Would you quit your job in this economy? Could it get so frustrating, so soul-killing, so different than what it was before that you would just pack up and leave rather than put up with it another day?
Would you be very grateful for your spouse's permission to do so? Would it all come down in the end to the coffee?
Working at the local bookstore was the job of my dreams. It was also a great mom job. You know the kind, just a few days a week, off at 2 to be home by 3 when the kids walk in the door from school, a chance to use your skills, but also a job you can leave at work. Great thing about working at the bookstore is that friends and neighbors walk in every day. You can help them shop, choose the perfect gift, recommend a great book, and point out great sales. And for a few years there I had my own little children's book department, and I even read twice a week at storytime to the pre-schools that would walk their classes down to the store just for me.
And, there was the coffee. Every employee was issued a branded carry cup (with lid) and we could get a fresh cup of coffee any time we wanted. It was good coffee, and it was nice to take a little visit to the cafe for a refill and visit with co-workers while doing so.
Those were the days, when retail was relaxed and the world would come to hang out at the bookstore, read to the kids, buy a CD, and then a coffee and a cookie, pick up a magazine and a travel book, and so have a nice interlude. Friends, people love coming into and hanging out at bookstores. We even had music on Friday nights. I planned special programs for school holidays. My kids grew up at the bookstore, what a great place for your mom to work!
We knew things were getting a little tough when the word came down, break room coffee only. OK, so I have to use the hotpot in the break room, no big deal. Especially if I'm one of those people happy to take the empty to the cafe and a full one back to the office. I might even wash a few dishes in the sink and wipe down the table as well. But, hey I'm a mom, I'm always standing in front of the sink.
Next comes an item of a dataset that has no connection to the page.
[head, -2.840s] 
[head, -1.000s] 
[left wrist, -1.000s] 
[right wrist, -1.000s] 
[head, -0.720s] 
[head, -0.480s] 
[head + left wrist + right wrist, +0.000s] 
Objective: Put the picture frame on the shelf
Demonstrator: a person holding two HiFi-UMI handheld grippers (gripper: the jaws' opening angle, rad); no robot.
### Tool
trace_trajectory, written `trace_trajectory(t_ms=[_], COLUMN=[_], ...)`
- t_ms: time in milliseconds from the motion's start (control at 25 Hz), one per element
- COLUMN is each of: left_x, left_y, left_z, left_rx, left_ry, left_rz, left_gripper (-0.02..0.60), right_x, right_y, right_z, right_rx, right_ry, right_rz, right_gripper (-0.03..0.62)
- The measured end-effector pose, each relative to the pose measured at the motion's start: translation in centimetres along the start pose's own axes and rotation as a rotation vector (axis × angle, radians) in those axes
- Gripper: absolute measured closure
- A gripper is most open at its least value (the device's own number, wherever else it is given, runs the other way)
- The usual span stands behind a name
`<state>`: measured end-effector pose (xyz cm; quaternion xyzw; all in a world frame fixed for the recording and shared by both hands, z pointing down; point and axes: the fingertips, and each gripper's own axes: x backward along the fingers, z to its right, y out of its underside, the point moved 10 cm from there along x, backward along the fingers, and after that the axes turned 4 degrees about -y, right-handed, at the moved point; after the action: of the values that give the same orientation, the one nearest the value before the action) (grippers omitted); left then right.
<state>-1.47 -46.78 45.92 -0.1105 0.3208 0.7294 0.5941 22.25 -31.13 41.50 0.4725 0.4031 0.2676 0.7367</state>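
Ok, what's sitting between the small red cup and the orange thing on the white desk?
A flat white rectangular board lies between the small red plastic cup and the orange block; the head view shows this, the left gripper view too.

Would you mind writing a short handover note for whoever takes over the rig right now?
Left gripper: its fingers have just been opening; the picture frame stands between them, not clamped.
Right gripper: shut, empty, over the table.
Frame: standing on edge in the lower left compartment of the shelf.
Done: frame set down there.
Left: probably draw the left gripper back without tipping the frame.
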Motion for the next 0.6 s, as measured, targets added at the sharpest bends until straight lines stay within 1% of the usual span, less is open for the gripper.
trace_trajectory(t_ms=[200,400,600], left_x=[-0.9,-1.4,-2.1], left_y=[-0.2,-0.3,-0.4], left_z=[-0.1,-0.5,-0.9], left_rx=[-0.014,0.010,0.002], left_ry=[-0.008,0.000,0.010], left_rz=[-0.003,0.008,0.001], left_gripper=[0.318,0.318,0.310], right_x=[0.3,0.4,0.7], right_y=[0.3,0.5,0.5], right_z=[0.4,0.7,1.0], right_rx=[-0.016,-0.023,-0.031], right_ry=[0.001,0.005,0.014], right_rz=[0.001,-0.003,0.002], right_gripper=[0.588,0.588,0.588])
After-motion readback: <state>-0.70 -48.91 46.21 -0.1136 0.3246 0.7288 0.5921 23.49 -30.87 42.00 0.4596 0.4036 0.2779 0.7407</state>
Then one day, about 18 months ago, the break room coffee disappears. The word has come down from corporate, no more free coffee. No more free employee store branded cups. Coffee is now 35 cents a cup, the employee price at the cafe. This is just before entire levels of management at the corporate level are fired. And a few months later the management at the store level was slashed. How do four managers run a store seven days a week, 16 hours a day? By working themselves to death, that's how.
I can't tell you how awful it feels to look at a day's schedule and see that your store manager will be working the sales floor from 9 a.m. to 10 p.m., with no scheduled meal. And because the whole staff of the store has been cut to the absolute bare minimum, the manager is the one expected to sell the books, answer the phones, explain (again and again) why the music CDs are down to a selection of a dozen or so, and push frantically the "make" books chosen by corporate. When no sales person is scheduled for upstairs, it's the manager who goes up and down dozens of times a day fetching books for customers.
And the word came down last week from corporate: no food or drink on the sales floor, ever. No coffee, no bottle of water, no stash of apples or carrots behind the cash register to keep hunger pains away. As if there were any other staff in the store to cover for a 10 minute break and the drinking fountain wasn't on the second floor.
I had to quit anyway. My son has started college, but won't be able to stay more than a year if I don't have a full-time job equal to tuition. Finding the full-time job in this economy is going to be tough, the competition will be fierce, but I have some time do it. It just became clear, in our household, that the new job wasn't going to be found while my soul was being crushed at the bookstore.
I used to love working at the bookstore. I used to love helping a kid find a new book by a favorite author, or help an older person learn how to use the computers. I'm still surprised at myself that in the end, the coffee was the last straw.